### WHAT THE TASK ASKS
Please say how many lines in the records below contain the word "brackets". Give only the number.

### DATA IN THIS EXERCISE
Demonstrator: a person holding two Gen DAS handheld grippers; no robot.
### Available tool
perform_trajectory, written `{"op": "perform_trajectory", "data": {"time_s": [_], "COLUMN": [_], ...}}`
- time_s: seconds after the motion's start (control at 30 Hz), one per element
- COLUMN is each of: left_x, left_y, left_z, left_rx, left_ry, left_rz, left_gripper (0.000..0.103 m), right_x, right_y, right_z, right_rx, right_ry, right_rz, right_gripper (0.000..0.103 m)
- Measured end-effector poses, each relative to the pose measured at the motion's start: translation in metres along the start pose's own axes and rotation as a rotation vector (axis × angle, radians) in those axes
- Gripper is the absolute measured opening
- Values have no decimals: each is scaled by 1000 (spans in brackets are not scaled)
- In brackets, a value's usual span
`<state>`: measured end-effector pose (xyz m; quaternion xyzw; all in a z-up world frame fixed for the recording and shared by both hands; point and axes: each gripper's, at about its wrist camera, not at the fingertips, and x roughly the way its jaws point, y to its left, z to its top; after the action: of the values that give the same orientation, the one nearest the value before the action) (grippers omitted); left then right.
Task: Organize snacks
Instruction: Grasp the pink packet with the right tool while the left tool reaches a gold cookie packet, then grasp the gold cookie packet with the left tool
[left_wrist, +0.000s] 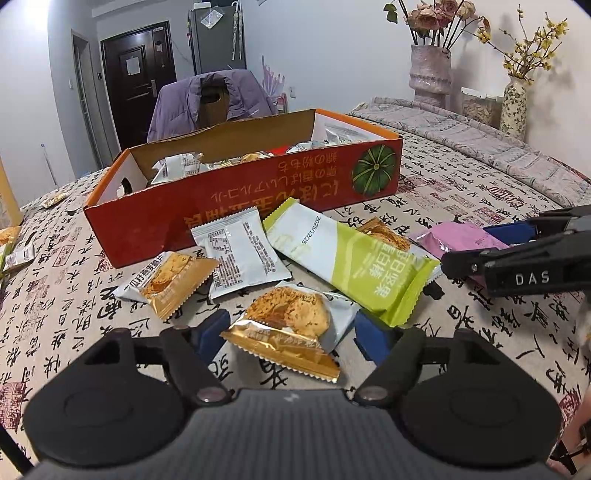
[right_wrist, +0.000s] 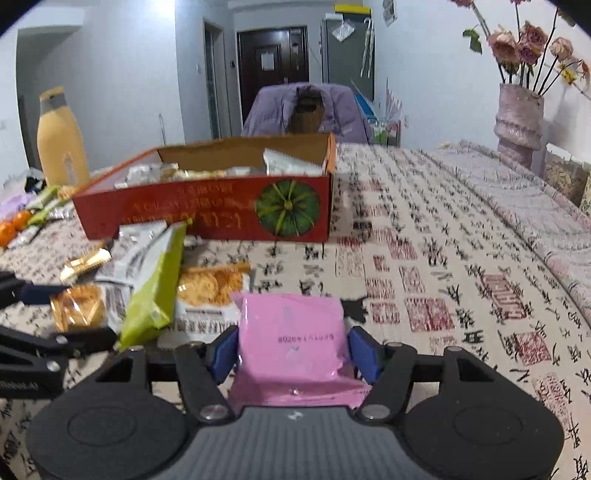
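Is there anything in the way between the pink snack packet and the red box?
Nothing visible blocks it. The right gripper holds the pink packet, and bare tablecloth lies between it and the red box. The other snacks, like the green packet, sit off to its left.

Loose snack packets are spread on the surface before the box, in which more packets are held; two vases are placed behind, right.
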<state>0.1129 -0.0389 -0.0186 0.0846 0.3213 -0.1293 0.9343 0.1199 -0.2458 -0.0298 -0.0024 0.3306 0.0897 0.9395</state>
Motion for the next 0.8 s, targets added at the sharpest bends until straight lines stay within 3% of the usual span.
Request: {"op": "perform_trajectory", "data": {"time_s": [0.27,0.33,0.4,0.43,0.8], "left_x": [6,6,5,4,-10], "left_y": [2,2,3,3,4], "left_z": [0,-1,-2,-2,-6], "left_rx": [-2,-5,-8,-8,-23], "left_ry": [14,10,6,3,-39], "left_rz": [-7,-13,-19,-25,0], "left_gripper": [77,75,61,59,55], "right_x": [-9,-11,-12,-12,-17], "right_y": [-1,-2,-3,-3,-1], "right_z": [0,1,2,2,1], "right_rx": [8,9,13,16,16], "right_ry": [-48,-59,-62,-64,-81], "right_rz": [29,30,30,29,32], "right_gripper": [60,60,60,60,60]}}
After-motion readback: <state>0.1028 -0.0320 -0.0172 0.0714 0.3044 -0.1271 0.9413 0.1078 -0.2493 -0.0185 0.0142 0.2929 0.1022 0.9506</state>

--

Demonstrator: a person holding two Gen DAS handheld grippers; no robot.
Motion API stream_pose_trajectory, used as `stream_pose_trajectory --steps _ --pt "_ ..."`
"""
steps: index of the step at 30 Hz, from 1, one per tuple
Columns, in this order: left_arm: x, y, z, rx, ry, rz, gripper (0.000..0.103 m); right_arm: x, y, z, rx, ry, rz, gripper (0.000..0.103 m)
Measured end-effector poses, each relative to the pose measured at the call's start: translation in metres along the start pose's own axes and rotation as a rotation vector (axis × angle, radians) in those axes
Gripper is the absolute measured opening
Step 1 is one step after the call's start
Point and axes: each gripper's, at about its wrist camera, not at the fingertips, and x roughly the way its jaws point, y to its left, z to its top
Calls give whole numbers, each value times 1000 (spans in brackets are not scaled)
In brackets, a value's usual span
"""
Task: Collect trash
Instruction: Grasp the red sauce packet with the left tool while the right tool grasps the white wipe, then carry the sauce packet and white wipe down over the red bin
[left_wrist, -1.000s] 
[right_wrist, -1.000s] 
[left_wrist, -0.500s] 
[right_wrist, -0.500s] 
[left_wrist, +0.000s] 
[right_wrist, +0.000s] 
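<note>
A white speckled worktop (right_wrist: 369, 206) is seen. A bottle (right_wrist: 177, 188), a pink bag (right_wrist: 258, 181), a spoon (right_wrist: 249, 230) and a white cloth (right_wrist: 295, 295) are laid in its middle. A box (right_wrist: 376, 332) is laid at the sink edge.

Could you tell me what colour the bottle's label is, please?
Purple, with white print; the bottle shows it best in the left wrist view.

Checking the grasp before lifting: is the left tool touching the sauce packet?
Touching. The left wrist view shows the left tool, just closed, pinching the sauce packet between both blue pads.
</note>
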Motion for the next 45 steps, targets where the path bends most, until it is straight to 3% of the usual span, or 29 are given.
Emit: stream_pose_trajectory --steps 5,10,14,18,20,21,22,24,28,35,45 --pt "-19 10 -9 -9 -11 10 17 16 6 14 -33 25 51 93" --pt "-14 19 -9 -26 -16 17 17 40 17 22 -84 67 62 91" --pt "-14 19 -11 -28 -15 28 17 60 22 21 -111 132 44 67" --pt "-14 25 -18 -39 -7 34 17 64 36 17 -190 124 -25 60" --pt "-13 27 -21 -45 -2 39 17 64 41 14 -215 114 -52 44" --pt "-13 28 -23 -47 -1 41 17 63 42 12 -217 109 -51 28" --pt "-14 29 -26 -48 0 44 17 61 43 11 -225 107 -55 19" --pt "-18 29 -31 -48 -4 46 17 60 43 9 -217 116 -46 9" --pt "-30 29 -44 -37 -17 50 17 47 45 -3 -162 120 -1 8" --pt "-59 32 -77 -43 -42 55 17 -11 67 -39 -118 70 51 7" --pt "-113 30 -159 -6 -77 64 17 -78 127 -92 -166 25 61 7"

### COMPLETED EXERCISE
4